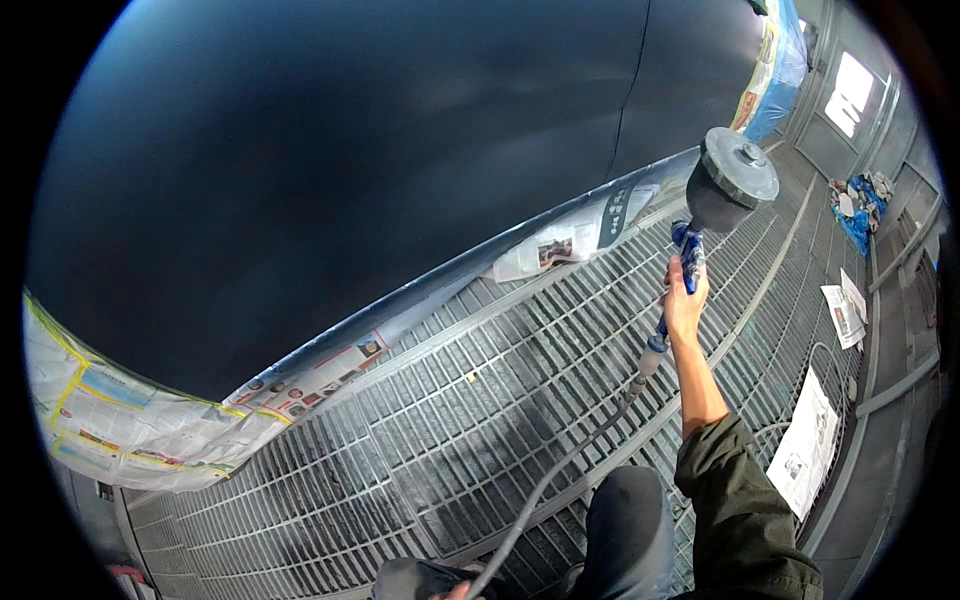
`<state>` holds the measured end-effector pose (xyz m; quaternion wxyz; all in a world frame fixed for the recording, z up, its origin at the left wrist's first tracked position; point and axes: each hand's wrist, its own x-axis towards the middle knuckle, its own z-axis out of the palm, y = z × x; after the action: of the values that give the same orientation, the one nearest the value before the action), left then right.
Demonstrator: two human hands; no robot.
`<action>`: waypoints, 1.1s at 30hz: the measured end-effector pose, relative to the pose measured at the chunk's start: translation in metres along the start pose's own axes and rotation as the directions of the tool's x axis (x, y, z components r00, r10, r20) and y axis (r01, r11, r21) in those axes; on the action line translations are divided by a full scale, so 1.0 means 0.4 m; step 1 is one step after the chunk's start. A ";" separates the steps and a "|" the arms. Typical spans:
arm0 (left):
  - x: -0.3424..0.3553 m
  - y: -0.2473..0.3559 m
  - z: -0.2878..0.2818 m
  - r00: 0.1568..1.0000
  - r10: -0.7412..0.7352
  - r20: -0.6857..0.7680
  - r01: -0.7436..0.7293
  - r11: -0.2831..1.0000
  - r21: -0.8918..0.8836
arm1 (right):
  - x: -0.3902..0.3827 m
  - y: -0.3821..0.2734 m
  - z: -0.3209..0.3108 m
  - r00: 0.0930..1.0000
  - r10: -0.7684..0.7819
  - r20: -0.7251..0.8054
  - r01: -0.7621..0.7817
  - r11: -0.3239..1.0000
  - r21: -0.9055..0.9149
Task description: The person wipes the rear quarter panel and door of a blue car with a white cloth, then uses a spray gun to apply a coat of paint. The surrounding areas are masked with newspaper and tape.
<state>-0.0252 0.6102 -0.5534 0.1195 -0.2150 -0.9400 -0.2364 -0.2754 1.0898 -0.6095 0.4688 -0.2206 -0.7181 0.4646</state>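
Note:
My right hand (686, 300) is wrapped round the handle of a blue paint spray gun (688, 240). A grey cup with a round lid (738, 168) sits on top of the gun, tilted toward the right. From the gun's lower end a grey air hose (560, 468) runs down toward my lap. At the bottom edge a small part of my left hand (455, 592) shows, closed on the hose. Left of the gun stands a large dark, glossy vehicle body panel (350, 190) with a thin vertical seam. The gun is apart from the panel.
Newspaper and yellow tape mask the panel's lower left (150, 430); more newspaper (560, 248) hangs along its bottom. Blue plastic sheeting (780, 80) covers the far end. Metal floor grating (430, 440) lies below. Loose paper sheets (806, 445) and a crumpled blue-and-white heap (860, 208) lie at right.

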 end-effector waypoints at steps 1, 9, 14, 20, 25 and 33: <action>0.003 -0.017 -0.008 0.998 0.064 -0.010 -0.064 0.998 0.027 | -0.008 -0.007 0.002 1.000 -0.010 -0.002 0.011 0.998 0.063; -0.057 -0.075 -0.103 0.948 -0.319 -0.004 0.319 0.947 0.040 | -0.349 -0.268 0.068 0.750 0.167 0.640 -0.406 0.880 0.246; -0.121 -0.107 -0.144 0.827 -0.562 -0.001 0.561 0.827 -0.005 | -0.521 -0.420 0.181 0.309 0.098 0.946 -0.554 0.827 0.095; -0.094 -0.097 -0.194 0.813 -0.583 -0.011 0.582 0.810 0.066 | -0.523 -0.486 0.297 0.034 -0.220 0.975 -0.686 0.704 0.183; -0.059 -0.088 -0.197 0.861 -0.508 0.023 0.506 0.861 0.046 | -0.373 -0.459 0.205 0.435 -0.063 0.898 -0.581 0.742 0.334; 0.017 -0.068 -0.156 0.993 -0.097 -0.063 0.092 0.993 -0.075 | -0.054 -0.347 -0.024 0.943 0.061 0.326 -0.160 0.945 0.284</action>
<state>-0.0360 0.5600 -0.5084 0.1314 -0.1665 -0.9355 -0.2825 -0.2404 1.0126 -0.4969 0.3505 -0.1091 -0.6887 0.6252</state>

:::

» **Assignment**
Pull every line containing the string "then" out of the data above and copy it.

» **Expected output**
`<state>` holds the measured end-effector pose (xyz m; quaternion wxyz; all in a world frame fixed for the recording, z up, its origin at the left wrist's first tracked position; point and axes: each hand's wrist, its own x-axis towards the middle knuckle, its own z-axis out of the palm, y = z × x; after the action: of the values that give the same orientation, the one nearest the value before the action), left then right.
Task description: The person wipes the rear quarter panel and door of a blue car with a white cloth, then uses a spray gun to apply a coat of paint. The surrounding areas are masked with newspaper and tape.

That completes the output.